In an interview with the San Francisco Examiner, Pajitnov acknowledged that he had acquiesced to Soviet demands to sign over the rights to Tetris because he feared reprisals. "I would have been in prison for sure had I gone directly to Nintendo," Pajitnov said. "I would have had to be a dissident and possibly be cheated for everything anyway. So it wasn't worth it." During the 10 years the Soviet government brokered deals with Nintendo, Atari and other video-game makers, Pajitnov lost an estimated $40 million in royalties.

In 1996, the ELORG restrictions in the Soviet Union expired, and Tetris rights reverted to Pajitnov, who had since immigrated to the United States with psychologist friend Pokhilko. Together they launched AnimaTek International Inc., a software company specializing in computer-generated terrains and characters for the gaming industry. Almost immediately, the company began experiencing difficulties brought on by economic upheaval in Russia, where 70 of AnimaTek's 82 employees were stationed, and he was forced to mortgage his home for $386,000. Flustered, Pokhilko went on tour last to drum up support in hopes of landing $10 million in capital for an e-commerce firm.

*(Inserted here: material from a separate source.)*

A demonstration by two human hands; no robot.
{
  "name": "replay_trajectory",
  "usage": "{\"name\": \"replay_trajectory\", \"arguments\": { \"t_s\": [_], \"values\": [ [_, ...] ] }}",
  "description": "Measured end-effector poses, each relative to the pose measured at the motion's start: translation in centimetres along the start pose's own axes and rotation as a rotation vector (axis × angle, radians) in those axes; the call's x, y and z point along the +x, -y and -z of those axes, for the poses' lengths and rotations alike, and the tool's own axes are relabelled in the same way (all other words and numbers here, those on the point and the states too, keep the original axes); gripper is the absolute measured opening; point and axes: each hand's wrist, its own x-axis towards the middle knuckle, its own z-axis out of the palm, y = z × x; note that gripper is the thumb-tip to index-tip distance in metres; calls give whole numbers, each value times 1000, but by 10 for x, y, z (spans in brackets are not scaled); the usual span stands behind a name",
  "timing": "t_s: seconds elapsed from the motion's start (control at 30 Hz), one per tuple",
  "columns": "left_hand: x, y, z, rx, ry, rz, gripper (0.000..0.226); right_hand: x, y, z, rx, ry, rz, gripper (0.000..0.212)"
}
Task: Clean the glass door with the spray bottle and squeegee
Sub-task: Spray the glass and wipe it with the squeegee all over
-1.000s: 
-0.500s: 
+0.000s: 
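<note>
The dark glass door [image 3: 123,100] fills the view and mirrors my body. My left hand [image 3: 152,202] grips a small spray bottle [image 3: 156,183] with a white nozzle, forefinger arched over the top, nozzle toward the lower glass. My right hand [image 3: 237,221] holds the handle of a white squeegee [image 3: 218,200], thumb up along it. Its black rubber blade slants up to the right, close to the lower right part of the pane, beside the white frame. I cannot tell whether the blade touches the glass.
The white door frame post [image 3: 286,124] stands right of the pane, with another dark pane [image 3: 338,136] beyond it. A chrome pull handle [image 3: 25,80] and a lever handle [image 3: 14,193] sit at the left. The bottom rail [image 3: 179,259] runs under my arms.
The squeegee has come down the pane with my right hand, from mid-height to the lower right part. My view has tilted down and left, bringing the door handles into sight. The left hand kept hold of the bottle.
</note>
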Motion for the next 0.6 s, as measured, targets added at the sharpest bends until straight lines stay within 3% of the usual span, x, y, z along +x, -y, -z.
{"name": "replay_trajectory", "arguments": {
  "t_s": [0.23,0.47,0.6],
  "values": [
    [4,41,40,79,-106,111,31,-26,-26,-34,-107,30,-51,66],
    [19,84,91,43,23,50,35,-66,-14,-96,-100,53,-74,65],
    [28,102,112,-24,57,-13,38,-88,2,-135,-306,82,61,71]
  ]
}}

When that didn't work, on the night of September 22, 1998, Pokhilko struck his wife Elena in the head over a dozen times with a hammer, and stabbed her repeatedly. Then he stabbed his twelve year old son Peter with a long hunting knife nearly thirty times as he lay sleeping. Finally, Pokhilko stabbed himself in the throat. All three bodies were discovered by a family friend, who immediately called the police. Responding officers found Pokhilko face down, the knife still in his hand. Nearby, police located a terse suicide note, which read:

I'VE BEEN EATEN ALIVE.

VLADIMIR.

JUST REMEMBER THAT I AM EXIST

THE DAVIL.

The Palo Alto police department, with assistance from the FBI, had no trouble fitting the pieces together. "There are different interpretations of what the note means," announced Sergeant Scott Wong. "But any interpretation of the person writing the note is that they were under some stress."

Tetris is the largest selling and most recognized global brand in the history of interactive gaming software. It can be found on more than 60 platforms— including cell phones, ATM machines in eastern countries, and handheld personal digital assistants. In 2004, it was estimated that over eighty million Tetris units had been sold.